2022-06-22 20:53:00 Mrrunsen

(10 branch ) Take the data set used in the second operation ( flight delay Flightdelayscsv And loan receipt Universal Bank. csv Choose any one of ) For example , Comprehensive use of a variety of classification supervised learning methods , Include ,kNN, glmnet, Regression classification tree , Random forest and so on , Set your own training set ( Estimate the optimal model ) And test set ( Evaluation model ), Compare the classification accuracy of different methods ( Or misclassification error rate, and give the selection results of important characteristic variables by different model methods .

set.seed(123)
df = read.csv("UniversalBank.csv",stringsAsFactors = TRUE)
#  Remove ID 
df = df[,-1]
df$CreditCard <- as.factor(df$CreditCard )
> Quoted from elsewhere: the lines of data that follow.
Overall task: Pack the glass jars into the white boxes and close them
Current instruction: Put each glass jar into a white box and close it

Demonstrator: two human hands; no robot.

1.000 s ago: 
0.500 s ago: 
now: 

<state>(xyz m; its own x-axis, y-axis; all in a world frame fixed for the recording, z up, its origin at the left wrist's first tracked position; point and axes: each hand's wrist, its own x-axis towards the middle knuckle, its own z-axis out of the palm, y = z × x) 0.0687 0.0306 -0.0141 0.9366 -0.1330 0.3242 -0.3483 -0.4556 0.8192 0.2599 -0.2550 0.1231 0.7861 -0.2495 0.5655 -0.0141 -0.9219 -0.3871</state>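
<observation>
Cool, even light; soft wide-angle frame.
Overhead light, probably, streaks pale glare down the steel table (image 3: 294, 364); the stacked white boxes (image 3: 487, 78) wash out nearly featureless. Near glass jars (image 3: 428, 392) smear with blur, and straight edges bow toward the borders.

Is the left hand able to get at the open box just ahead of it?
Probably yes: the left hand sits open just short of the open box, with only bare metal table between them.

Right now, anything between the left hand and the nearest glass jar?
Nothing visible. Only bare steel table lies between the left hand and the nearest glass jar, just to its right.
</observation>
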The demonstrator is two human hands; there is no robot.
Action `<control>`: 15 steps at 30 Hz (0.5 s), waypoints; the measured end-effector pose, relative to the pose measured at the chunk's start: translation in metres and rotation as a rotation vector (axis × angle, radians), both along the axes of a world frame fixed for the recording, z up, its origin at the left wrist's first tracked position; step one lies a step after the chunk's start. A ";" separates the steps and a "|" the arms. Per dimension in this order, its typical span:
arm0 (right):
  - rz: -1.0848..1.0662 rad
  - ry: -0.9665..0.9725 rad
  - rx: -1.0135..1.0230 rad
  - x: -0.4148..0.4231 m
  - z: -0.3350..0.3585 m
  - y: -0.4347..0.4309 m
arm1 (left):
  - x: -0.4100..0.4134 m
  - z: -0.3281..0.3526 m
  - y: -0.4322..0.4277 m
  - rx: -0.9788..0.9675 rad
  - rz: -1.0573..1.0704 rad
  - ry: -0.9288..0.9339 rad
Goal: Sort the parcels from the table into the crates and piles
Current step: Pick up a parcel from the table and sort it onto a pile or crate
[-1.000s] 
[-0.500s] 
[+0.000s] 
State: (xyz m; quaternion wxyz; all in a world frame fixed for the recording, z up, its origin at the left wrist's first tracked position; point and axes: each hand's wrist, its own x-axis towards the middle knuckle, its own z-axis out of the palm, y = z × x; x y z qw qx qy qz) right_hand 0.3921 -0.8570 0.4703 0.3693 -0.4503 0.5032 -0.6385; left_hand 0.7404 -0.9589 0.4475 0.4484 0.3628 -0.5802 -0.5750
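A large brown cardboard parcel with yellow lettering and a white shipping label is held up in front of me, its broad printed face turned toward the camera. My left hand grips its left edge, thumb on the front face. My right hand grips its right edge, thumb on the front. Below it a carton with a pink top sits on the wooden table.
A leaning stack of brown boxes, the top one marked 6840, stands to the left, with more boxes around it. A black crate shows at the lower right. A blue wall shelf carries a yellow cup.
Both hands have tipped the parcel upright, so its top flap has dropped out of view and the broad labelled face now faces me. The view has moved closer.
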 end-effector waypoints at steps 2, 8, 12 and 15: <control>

#  Divide the training set and the test set 
train <- sample(nrow(df), 0.9*nrow(df)) 
df.train <- df[train,] 
df.validate <- df[-train,] 
# kNN
library(kknn)
knn <- kknn(CreditCard ~ .,df.train,df.validate)
# Predict on the test set 
pre_knn <- fitted(knn)
# Output obfuscation matrix 
library(caret)
confusionMatrix(df.validate$CreditCard, pre_knn)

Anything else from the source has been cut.